**Your objective**
Copy out the first line of the listing and every line after it, exactly, until you have copied the line containing "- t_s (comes".

================================

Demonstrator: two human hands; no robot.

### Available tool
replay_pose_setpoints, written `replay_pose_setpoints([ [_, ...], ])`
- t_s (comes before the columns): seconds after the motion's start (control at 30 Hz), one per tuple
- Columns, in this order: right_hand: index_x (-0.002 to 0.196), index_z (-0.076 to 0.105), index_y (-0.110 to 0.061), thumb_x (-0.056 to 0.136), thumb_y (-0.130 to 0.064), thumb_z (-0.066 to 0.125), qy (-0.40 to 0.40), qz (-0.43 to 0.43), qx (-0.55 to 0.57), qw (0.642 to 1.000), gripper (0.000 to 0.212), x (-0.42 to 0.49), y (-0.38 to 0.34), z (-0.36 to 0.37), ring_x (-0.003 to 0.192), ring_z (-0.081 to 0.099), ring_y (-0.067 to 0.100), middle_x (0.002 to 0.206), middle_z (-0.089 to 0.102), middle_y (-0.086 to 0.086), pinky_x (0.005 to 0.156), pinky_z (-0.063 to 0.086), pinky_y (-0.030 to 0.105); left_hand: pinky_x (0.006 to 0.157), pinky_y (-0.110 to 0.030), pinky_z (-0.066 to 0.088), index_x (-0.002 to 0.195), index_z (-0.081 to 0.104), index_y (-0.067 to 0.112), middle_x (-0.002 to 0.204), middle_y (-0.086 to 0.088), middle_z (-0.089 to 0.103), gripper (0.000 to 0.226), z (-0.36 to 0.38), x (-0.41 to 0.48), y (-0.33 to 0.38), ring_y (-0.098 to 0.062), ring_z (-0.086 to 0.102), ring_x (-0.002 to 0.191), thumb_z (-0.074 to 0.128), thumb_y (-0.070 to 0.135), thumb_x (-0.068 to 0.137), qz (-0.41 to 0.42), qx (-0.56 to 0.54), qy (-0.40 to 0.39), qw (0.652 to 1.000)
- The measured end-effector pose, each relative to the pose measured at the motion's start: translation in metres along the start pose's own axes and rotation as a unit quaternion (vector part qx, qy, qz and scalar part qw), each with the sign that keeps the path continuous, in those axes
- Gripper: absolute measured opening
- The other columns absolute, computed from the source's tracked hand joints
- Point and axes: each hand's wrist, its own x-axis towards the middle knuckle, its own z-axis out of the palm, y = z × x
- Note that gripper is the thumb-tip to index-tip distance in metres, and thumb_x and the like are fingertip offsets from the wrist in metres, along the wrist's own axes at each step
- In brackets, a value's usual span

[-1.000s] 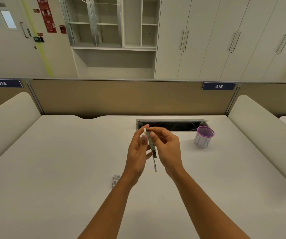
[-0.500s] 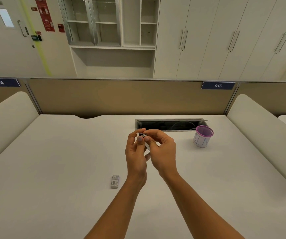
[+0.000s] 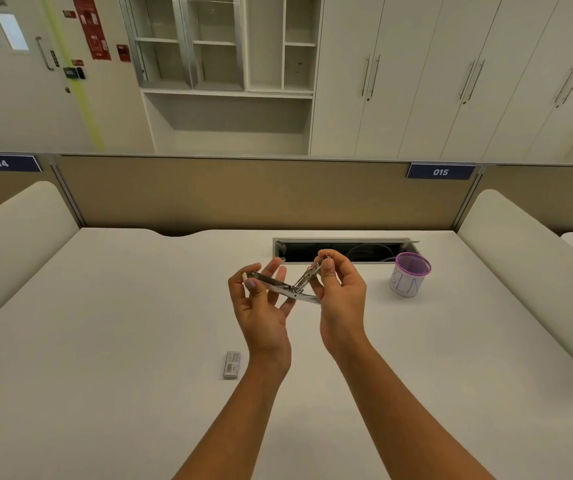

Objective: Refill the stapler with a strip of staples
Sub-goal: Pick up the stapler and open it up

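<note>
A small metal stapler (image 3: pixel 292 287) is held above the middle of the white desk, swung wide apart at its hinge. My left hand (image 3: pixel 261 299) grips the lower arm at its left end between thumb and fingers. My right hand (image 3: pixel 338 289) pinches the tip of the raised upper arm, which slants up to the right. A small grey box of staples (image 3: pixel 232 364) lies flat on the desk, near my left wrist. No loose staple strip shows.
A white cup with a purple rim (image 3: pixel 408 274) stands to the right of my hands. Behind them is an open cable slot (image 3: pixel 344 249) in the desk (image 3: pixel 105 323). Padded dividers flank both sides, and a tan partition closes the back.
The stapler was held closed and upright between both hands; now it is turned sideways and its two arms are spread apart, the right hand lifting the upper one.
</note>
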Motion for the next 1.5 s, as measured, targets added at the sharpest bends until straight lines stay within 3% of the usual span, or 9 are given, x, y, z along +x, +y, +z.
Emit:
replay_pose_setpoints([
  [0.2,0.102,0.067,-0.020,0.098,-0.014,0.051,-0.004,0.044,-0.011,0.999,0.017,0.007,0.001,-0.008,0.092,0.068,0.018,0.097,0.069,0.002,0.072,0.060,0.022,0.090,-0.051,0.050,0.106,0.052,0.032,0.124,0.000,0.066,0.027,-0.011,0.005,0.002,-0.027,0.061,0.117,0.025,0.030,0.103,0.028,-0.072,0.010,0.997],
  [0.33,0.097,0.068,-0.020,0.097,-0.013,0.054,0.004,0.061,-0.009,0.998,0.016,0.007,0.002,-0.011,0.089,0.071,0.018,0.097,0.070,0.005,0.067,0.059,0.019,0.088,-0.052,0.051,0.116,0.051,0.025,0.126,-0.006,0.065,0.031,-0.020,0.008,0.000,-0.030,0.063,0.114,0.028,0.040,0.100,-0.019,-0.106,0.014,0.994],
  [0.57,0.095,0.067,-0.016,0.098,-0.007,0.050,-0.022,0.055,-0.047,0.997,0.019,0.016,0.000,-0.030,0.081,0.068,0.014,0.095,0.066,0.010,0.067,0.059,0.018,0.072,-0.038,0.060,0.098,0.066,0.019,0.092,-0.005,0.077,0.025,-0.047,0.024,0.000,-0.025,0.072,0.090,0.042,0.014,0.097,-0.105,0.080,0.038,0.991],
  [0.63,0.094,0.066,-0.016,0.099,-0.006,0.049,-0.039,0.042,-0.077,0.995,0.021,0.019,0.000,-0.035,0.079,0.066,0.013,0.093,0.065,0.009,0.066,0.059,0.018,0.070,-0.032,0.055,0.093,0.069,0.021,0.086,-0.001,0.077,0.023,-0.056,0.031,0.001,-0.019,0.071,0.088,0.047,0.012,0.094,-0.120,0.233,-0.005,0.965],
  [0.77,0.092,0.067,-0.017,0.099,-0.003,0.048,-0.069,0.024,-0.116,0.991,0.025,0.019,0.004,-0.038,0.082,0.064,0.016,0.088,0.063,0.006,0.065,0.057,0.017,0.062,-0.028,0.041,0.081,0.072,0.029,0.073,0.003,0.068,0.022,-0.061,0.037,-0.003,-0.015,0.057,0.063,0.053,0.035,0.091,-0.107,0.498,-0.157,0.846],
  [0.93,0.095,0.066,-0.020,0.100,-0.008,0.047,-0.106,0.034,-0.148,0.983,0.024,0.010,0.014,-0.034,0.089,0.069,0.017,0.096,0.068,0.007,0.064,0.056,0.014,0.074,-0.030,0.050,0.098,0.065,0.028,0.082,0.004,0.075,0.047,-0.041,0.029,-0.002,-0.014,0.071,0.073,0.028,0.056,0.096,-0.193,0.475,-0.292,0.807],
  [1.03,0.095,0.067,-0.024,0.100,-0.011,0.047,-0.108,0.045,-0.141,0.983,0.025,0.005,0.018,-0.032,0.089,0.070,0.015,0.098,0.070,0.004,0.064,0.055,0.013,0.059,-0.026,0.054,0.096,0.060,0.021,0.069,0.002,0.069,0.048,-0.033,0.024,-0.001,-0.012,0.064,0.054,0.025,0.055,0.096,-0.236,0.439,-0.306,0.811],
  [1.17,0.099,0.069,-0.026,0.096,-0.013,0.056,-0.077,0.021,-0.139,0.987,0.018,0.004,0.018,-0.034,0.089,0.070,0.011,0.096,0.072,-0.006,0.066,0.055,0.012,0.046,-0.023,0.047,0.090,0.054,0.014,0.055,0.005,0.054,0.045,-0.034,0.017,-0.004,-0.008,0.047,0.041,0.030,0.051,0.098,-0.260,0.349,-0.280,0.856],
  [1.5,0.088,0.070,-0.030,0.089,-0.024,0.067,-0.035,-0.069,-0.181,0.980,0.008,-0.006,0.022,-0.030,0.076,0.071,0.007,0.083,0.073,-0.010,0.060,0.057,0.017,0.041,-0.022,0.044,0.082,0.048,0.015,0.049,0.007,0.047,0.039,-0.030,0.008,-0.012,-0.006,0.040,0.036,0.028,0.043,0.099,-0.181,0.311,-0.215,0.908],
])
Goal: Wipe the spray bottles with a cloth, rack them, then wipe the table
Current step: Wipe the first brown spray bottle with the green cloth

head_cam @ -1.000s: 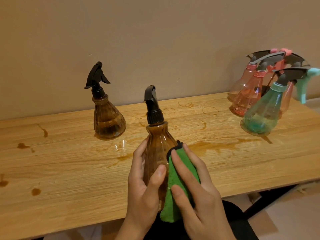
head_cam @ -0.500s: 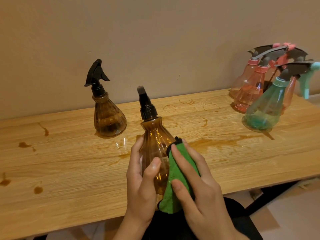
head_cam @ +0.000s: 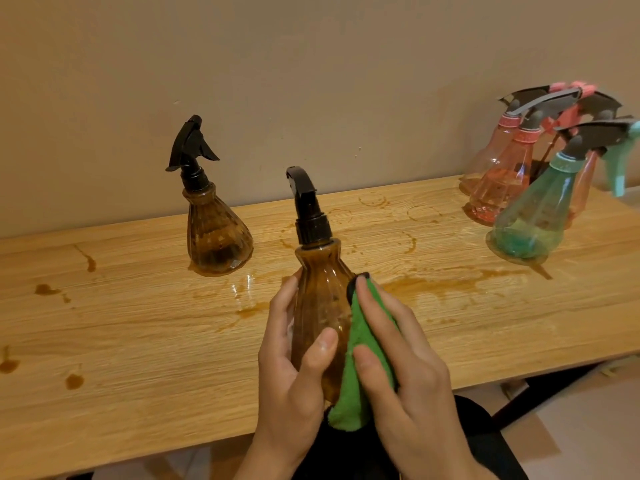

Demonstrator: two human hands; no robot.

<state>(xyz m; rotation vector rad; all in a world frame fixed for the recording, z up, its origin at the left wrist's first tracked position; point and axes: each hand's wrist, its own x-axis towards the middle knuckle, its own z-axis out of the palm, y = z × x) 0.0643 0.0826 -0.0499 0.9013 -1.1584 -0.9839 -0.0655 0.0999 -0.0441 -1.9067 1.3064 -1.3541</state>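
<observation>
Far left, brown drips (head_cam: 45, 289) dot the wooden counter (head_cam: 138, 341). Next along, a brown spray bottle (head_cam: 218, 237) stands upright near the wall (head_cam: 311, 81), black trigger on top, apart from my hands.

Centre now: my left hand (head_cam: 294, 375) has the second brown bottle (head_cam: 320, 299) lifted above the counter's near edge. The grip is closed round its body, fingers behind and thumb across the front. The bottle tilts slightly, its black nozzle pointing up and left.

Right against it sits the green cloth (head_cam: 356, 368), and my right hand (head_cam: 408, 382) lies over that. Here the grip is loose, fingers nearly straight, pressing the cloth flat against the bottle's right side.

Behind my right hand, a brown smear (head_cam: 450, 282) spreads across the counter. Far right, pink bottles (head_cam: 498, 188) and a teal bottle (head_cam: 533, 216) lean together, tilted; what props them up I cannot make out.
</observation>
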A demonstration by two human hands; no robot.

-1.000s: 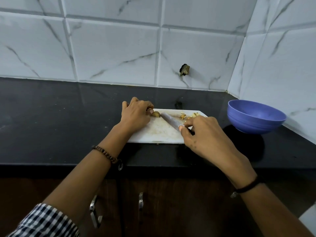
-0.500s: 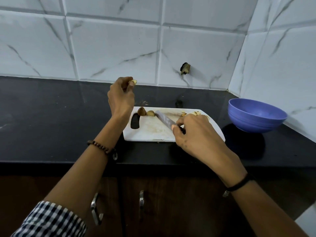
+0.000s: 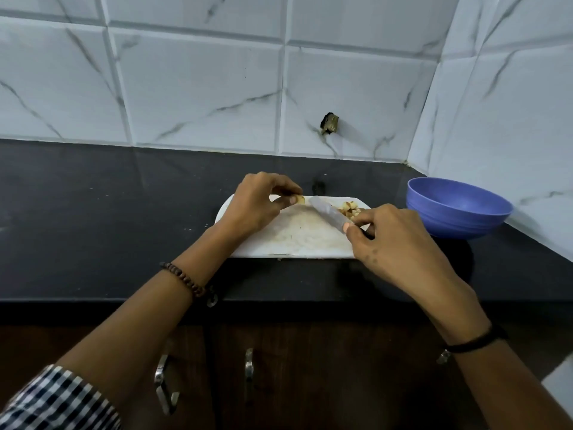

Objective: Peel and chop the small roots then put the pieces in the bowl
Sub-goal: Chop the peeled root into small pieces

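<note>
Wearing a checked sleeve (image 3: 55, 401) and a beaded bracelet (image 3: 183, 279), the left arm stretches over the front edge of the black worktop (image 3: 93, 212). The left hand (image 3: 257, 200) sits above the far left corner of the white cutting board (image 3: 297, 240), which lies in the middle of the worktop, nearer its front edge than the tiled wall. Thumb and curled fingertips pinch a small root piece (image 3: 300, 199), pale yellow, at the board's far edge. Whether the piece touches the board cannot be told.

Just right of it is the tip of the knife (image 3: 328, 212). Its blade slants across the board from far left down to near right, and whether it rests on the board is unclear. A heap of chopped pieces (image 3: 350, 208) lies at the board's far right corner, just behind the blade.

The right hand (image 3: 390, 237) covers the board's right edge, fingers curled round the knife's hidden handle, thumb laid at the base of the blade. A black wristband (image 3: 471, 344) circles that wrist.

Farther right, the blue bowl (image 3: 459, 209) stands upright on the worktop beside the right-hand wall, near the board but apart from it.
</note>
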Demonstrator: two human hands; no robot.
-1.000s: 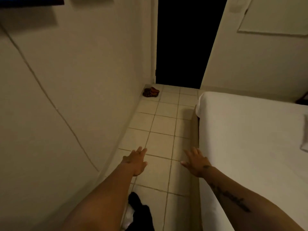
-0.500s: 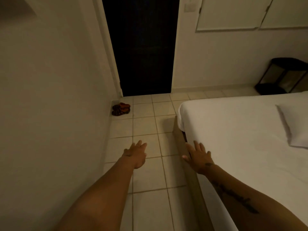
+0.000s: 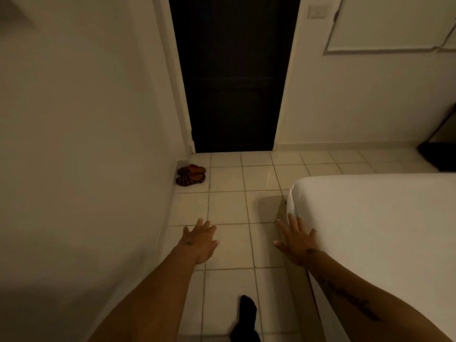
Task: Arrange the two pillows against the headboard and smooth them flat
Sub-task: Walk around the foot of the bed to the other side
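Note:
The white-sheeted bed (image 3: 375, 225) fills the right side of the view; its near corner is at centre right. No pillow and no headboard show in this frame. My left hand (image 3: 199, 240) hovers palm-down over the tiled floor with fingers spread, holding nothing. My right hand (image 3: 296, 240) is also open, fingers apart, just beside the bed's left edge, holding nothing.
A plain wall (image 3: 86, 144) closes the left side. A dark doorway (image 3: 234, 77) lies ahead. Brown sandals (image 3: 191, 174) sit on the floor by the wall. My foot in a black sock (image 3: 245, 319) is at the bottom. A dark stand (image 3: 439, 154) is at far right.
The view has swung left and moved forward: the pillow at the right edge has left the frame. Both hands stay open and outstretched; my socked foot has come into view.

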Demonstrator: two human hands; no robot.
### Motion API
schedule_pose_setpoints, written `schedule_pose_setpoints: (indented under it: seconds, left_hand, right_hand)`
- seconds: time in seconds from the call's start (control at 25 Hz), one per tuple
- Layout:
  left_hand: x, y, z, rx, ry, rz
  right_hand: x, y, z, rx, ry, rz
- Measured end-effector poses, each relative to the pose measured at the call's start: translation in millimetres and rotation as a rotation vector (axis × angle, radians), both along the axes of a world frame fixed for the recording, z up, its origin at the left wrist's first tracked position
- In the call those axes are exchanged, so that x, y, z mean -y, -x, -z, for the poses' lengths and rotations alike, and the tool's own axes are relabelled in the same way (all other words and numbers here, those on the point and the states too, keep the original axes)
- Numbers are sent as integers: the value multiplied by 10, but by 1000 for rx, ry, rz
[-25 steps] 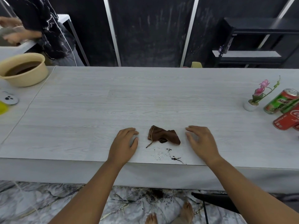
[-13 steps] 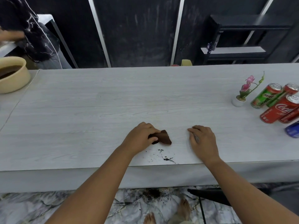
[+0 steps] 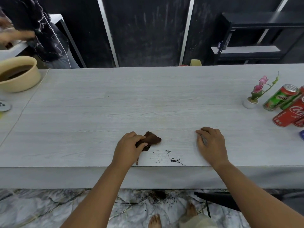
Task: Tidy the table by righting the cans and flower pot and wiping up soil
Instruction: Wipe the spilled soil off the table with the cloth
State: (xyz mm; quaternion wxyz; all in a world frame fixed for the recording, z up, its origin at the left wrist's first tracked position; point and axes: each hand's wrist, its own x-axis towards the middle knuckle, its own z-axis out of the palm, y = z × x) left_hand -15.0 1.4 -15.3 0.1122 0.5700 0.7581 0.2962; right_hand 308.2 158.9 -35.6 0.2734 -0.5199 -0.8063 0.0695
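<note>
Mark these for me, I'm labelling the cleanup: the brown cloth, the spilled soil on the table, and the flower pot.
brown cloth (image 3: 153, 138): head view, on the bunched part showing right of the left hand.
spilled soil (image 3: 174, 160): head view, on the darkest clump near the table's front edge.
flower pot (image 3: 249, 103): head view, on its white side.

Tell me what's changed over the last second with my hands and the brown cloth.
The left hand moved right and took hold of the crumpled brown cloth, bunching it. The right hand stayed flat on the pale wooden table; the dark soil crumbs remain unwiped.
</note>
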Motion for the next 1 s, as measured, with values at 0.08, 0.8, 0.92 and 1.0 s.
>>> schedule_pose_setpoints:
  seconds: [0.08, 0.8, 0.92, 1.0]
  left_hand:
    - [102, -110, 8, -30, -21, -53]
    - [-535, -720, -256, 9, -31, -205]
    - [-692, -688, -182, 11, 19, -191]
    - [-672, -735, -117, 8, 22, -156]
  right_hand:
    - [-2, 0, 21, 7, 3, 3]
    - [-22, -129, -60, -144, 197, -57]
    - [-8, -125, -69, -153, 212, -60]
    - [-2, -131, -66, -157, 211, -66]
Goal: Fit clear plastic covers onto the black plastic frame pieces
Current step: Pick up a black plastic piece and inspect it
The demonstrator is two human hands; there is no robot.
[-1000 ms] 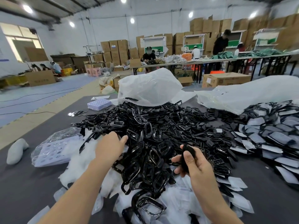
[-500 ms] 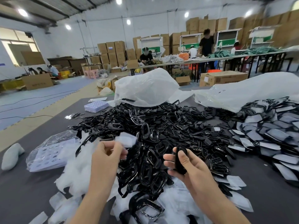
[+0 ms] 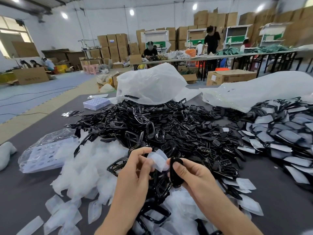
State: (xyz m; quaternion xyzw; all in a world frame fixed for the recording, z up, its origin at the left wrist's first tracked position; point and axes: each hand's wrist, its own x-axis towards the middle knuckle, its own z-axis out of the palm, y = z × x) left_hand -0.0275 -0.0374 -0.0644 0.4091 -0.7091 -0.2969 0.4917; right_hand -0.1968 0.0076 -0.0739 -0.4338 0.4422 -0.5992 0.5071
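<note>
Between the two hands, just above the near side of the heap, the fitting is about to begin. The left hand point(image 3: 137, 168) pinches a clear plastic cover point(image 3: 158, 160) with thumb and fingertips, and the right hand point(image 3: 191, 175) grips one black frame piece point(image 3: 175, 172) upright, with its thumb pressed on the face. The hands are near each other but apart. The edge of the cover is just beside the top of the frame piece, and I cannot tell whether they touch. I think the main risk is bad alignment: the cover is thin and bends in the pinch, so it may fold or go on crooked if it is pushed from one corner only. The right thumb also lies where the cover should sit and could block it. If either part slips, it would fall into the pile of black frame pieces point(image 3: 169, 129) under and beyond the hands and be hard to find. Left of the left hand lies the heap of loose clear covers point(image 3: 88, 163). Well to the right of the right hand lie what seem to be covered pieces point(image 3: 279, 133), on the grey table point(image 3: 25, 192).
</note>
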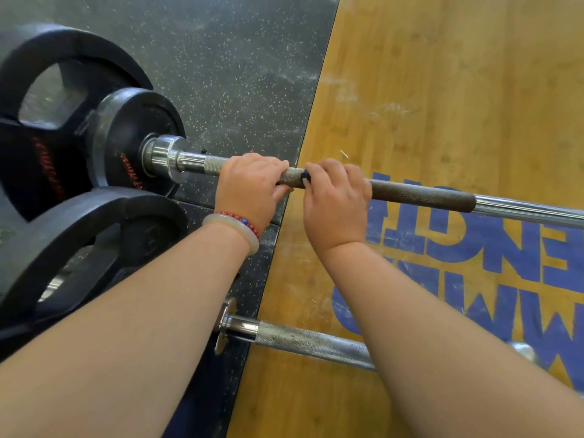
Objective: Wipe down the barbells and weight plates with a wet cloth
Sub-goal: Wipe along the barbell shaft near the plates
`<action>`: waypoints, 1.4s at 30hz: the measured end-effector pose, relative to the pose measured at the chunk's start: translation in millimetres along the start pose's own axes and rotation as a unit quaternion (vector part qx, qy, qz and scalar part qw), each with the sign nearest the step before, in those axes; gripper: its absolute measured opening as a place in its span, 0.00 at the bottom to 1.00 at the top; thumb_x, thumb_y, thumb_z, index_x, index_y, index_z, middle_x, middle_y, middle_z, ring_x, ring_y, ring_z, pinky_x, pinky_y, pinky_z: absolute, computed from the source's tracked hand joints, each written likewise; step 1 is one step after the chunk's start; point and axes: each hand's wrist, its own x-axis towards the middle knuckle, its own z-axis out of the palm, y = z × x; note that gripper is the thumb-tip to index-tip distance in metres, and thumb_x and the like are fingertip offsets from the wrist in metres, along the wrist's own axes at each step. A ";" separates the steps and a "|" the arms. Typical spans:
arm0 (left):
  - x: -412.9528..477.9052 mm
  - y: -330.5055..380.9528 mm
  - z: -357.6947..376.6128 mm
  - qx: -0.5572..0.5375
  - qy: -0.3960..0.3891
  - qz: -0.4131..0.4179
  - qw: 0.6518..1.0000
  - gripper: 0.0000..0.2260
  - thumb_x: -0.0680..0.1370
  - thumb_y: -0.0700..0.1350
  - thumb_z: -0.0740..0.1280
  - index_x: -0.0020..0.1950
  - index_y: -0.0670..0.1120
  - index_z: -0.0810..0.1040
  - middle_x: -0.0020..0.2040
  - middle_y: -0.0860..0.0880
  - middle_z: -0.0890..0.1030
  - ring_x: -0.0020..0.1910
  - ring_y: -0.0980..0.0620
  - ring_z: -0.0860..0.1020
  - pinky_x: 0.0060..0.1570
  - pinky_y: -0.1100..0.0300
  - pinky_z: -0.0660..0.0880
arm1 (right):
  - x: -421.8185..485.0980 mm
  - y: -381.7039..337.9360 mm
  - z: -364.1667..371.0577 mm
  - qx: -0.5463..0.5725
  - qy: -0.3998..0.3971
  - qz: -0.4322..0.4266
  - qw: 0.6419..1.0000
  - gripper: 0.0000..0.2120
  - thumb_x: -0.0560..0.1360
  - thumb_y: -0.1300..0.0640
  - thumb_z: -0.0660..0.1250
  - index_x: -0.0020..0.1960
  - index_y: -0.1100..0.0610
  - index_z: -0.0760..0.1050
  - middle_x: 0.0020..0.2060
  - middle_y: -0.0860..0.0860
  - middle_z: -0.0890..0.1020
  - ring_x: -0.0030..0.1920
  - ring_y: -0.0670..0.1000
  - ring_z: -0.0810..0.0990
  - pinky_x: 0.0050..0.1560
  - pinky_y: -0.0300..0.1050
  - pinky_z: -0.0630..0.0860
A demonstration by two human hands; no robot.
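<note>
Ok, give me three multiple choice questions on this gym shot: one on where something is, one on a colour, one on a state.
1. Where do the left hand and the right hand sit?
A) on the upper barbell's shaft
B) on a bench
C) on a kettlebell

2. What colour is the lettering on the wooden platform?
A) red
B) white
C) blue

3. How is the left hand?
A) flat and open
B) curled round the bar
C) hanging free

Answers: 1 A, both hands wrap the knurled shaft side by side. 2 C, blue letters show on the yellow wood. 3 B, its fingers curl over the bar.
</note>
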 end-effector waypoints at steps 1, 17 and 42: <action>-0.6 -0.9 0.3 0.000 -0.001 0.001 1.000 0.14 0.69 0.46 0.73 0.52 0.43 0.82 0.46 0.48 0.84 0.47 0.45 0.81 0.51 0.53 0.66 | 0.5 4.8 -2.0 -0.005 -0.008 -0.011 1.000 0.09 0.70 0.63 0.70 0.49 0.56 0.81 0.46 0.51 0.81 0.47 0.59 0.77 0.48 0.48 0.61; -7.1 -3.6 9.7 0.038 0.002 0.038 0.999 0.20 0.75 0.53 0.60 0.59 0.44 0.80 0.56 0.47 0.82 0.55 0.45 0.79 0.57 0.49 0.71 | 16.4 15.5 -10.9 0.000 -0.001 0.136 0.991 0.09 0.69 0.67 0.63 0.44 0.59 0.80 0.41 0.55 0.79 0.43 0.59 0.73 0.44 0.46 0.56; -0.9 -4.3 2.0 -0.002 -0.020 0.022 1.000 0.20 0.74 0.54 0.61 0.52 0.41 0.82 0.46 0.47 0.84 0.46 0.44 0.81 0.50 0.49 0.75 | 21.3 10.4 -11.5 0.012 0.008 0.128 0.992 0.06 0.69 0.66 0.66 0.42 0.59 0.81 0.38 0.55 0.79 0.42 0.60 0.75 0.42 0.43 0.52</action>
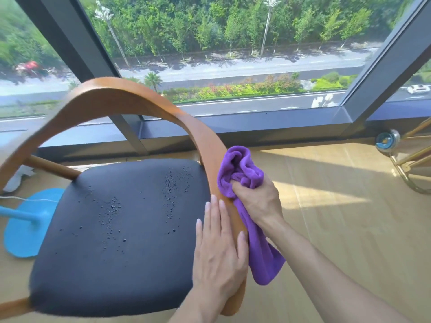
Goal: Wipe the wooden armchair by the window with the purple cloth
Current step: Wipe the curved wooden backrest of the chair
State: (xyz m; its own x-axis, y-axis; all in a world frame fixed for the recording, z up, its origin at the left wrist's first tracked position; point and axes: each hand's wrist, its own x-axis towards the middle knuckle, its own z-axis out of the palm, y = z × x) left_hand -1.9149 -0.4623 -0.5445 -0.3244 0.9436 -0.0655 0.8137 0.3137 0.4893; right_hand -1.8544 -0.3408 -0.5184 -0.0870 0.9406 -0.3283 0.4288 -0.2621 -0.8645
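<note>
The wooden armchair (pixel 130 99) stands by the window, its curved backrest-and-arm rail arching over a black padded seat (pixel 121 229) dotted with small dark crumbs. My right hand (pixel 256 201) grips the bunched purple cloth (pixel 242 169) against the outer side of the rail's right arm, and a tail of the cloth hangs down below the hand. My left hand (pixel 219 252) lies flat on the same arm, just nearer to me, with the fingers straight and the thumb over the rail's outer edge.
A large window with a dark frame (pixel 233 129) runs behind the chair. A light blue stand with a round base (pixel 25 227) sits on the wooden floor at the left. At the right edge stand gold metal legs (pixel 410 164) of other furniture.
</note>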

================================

**Answer to this exercise**
Demonstrator: two human hands; no robot.

### Available tool
replay_pose_setpoints, written `replay_pose_setpoints([ [_, ...], ])`
- t_s (comes before the columns): seconds after the motion's start (control at 30 Hz), one per tuple

Nothing else belongs to the answer.